She's definately had to endure some all nighters due to not having a place to stay (and not wanting to sleep outside...and so wanders, trying to find things to pass the time instead), and she doesn't like recalling those nights because they are just not fun to remember! But they were very temporary, and she internalized them as "well, this is what I get for not thinking ahead and trusting that things would just ""work out"" like they always do." And so, for that, they are also kind of embarrassing to recall...like it was a personal failing that she hadn't found a place to sleep those nights.
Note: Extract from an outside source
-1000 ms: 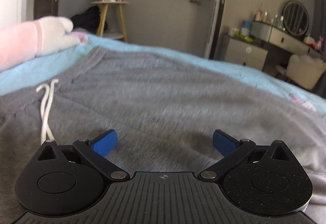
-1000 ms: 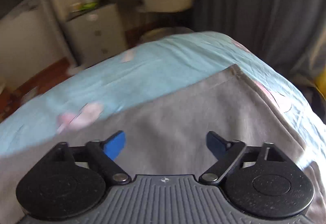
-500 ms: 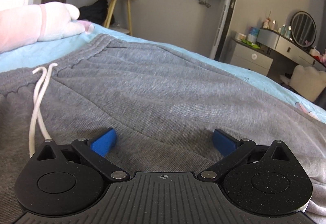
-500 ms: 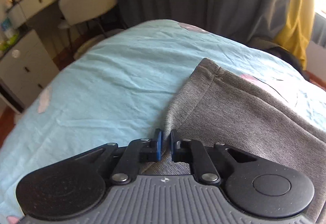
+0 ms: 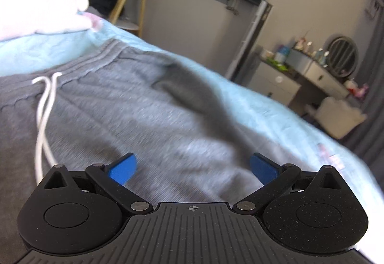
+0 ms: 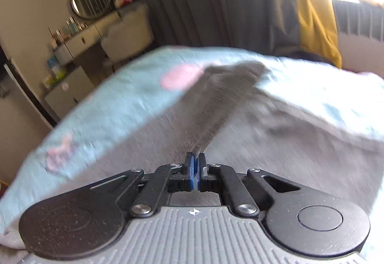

But, she is an outgoing and open person with a very non-threatening air about her. It's pretty easy for her to make a fast friend who'll let her crash on their couch for a night or two. Never mind that these "fast friends" are people she often met that same day--and she has absolutely found herself in uncomfortable/compromising/stressful situations by trusting the wrong stranger. But just as I am right now, she glosses over these memories as being "akward, but not the worst". At least one of her romantic relationships was established because of shelter as a motivation. As well as a handful of "fwb" relationships (Colby, the person texting her in the "place to stay" comic was one such relationship). Irrefutabley exploitative--but Margie herself doesn't reflect on them that way. They were just realationships that were fine--until they weren't, and she bad to leave. She hasn't really dwelled on the nature of these relationships, nor has she entertained the thought that those guys were never...actually... friends. But--in that same token, she doesn't talk about those relationships/arrangements. She's embarrassed by them, but she hasn't really unpacked why she'd prefer no one knows about those experiences. Especially odd considering how much she loves to overshare about everything.
I think a huge part of her reluctance to stay at Raf's place for long [alongside her fear of ruining the friendship by being a sloppy nightmare roommate that he'll resent] is because she didn't want their relationship to become just...like those previous arrangements.
Like--there's this thing that happens with guys who are only your friend because they want to sleep with you, where--once they know they can talk about and perform the fuck with you, it becomes the only thing they're interested in doing/discussing with you. And like--we all know Margie loves sex. But boy... she hates that.
But she feels bad for being a shit roommate, and so she tries to make up for it where she can--which like...being sexually available seems like a real easy way to do that--and it's something she enjoys doing...but then the relationship just keeps degrading because a relationship isn't what the other party is after, really. So there's nothing else. And, you know...they get bored. And then annoyed. And then she's gotta find somewhere else to sleep.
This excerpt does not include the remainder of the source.